Could a Copernican shift be in order? Perhaps our place is not at the center of the universe. God does not exist to make a big deal out of us. We exist to make a big deal out of him. It's not about you. It's not about me. It's all about him.

The moon models our role.

What does the moon do? She generates no light. Contrary to the lyrics of the song, this harvest moon cannot shine on. Apart from the sun, the moon is nothing more than a pitch-black, pockmarked rock. But properly positioned, the moon beams. Let her do what she was made to do, and a clod of dirt becomes a source of inspiration, yea, verily, romance. The moon reflects the greater light.

And she's happy to do so! You never hear the moon complaining. She makes no waves about making waves. Let the cow jump over her or astronauts step on her;she never objects. Even though sunning is accepted while mooning is the butt of bad jokes, you won't hear ol' Cheeseface grumble. The moon is at peace in her place. And because she is, soft light touches a dark earth.

What would happen if we accepted our place as Son reflectors?

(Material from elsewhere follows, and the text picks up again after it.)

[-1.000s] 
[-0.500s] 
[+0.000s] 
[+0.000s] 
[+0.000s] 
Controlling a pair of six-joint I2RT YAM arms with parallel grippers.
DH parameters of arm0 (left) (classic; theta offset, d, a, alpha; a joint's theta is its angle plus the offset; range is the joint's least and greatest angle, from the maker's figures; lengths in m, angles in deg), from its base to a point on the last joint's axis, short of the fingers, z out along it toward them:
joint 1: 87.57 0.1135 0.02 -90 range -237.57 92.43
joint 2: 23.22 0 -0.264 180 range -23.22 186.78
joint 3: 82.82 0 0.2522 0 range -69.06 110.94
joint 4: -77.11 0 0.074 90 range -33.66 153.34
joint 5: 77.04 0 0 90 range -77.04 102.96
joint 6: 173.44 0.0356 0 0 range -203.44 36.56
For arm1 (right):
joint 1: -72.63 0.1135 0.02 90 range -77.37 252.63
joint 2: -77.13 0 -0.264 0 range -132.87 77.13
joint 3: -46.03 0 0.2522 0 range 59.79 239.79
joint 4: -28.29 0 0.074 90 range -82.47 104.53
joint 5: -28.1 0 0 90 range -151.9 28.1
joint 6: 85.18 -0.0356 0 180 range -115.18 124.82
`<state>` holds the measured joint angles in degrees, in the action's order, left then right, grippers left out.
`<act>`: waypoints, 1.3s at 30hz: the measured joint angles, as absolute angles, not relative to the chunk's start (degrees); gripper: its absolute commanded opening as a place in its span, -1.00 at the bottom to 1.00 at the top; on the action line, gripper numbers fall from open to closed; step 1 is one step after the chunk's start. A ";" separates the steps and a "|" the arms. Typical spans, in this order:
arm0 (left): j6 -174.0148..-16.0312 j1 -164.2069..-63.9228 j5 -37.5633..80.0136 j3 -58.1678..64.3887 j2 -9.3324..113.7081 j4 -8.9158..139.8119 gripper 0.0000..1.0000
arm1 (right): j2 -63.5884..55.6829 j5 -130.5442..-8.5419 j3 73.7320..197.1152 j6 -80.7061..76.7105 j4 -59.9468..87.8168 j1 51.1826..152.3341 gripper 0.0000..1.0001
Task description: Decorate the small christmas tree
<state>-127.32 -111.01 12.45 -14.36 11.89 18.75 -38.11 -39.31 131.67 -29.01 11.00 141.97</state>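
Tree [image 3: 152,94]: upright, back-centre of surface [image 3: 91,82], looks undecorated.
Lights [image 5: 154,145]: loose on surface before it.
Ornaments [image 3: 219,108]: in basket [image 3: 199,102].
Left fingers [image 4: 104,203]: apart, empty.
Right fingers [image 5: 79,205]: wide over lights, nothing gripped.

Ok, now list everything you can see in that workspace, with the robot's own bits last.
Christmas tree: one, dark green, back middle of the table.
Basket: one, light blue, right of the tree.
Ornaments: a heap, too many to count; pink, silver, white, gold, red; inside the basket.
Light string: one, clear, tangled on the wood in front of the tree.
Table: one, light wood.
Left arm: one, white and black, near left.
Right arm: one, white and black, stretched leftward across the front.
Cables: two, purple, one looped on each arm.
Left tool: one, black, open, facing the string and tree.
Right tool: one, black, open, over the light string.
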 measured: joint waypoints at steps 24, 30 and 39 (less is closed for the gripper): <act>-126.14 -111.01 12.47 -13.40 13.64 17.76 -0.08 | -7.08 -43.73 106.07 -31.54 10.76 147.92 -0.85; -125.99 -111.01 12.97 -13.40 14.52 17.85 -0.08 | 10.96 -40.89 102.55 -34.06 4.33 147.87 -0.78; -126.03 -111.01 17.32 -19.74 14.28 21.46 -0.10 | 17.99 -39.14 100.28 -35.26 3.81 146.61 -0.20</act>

Such a shift comes so stubbornly, however. We've been demanding our way and stamping our feet since infancy. Aren't we all born with a default drive set on selfishness? I want a spouse who makes me happy and coworkers who always ask my opinion. I want weather that suits me and traffic that helps me and a government that serves me. It is all about me. We relate to the advertisement that headlined, "For the man who thinks the world revolves around him." A prominent actress justified her appearance in a porn magazine by saying, "I wanted to express myself."

Self-promotion. Self-preservation. Selfcenteredness. It's all about me!

They all told us it was, didn't they? Weren't we urged to look out for number one? Find our place in the sun? Make a name for ourselves? We thought self-celebration would make us happy ...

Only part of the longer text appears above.